### GOAL OF THE EXERCISE
Print out the data precisely as it appears here, with no pictures.

### DATA
>>>>>

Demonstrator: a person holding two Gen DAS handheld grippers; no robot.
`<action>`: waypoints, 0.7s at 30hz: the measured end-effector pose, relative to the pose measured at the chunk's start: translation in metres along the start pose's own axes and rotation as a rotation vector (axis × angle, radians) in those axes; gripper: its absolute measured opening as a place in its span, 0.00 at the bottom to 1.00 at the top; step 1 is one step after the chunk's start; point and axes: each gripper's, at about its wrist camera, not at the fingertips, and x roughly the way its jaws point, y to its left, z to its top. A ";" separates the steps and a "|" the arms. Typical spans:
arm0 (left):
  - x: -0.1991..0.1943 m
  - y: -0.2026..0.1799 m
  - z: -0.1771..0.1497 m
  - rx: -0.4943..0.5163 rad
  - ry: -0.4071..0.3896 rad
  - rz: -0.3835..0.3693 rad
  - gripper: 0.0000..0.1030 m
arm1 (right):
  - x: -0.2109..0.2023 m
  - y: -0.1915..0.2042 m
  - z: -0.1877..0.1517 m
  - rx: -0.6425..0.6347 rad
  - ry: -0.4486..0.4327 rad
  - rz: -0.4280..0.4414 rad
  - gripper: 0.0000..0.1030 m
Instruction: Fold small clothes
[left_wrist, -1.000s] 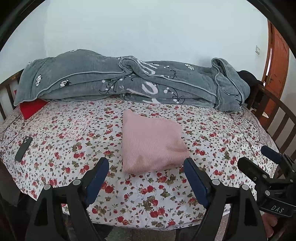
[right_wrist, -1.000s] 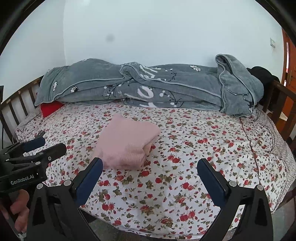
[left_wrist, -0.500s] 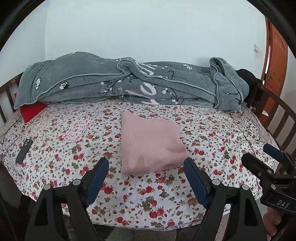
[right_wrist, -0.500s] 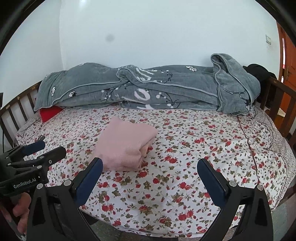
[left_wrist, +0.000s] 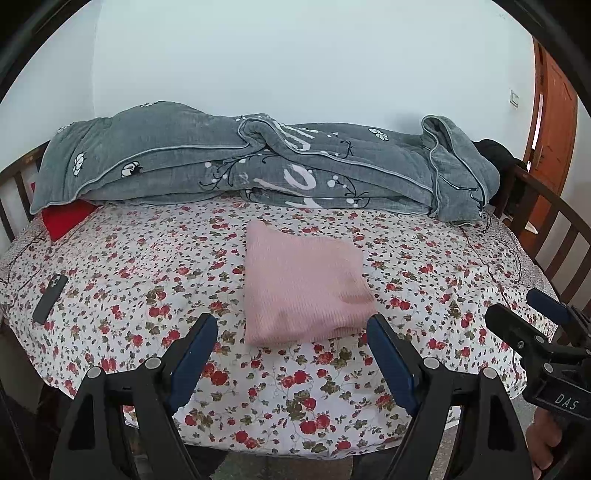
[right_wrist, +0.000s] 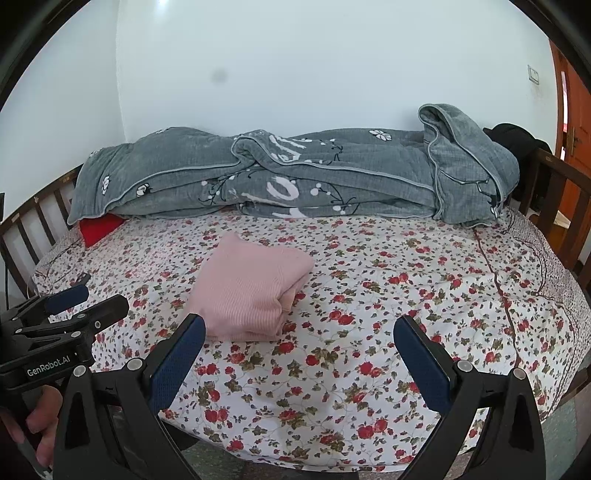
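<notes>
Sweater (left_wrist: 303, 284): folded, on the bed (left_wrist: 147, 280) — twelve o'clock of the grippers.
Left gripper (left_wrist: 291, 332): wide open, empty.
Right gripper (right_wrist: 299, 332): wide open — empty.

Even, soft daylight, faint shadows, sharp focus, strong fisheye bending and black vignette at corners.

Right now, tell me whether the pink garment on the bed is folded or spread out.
Folded. The pink garment lies as a compact rectangle on the floral sheet, with stacked layers showing at its right edge. Neither gripper touches it.
</notes>
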 end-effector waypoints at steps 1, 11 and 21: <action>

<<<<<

### ANSWER SECTION
Demonstrator: a person holding two Gen DAS handheld grippers; no robot.
`<action>`: waypoints, 0.7s at 30hz: the measured end-effector pose, relative to the pose measured at the chunk's start: translation in metres along the start pose's own axes and rotation as a rotation vector (axis × angle, radians) in those axes; gripper: its absolute measured opening as a place in its span, 0.00 at the bottom to 1.00 at the top; step 1 is one step after the chunk's start; point and axes: each gripper's, at about its wrist camera, not at the fingertips, and x roughly the way its jaws point, y to its left, z to its top. A ";" separates the steps and a "|" the arms. Typical spans:
arm0 (left):
  - x: -0.1991..0.1943 m
  - y: -0.2026..0.1799 m
  - z: -0.1771..0.1497 m
  - rx: -0.4943..0.5163 rad
  - ry: -0.4071..0.3896 rad
  - rz: -0.3835..0.3693 rad
  - gripper: 0.0000..0.1030 m
arm1 (right):
  - x: -0.2109..0.2023 m
  - y: -0.1915..0.2042 m
  - z: -0.1877..0.1517 m
  - rx: -0.6425..0.6347 rad
  - ry: -0.4486..0.4327 rad
  - rz: -0.4280..0.4414 rad
  - gripper: 0.0000..0.1030 m
Instruction: Fold small clothes
[left_wrist, -1.000s] 
[right_wrist, -1.000s] 
[left_wrist, -0.500s] 
[right_wrist, -0.500s] 
[left_wrist, +0.000s] 
[right_wrist, +0.000s] 
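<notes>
Sweater (left_wrist: 303, 284): folded, on the bed (left_wrist: 147, 280) — twelve o'clock of the grippers.
Left gripper (left_wrist: 291, 332): wide open, empty.
Right gripper (right_wrist: 299, 332): wide open — empty.

Even, soft daylight, faint shadows, sharp focus, strong fisheye bending and black vignette at corners.

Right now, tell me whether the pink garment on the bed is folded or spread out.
Folded. The pink garment lies as a compact rectangle on the floral sheet, with stacked layers showing at its right edge. Neither gripper touches it.
</notes>
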 end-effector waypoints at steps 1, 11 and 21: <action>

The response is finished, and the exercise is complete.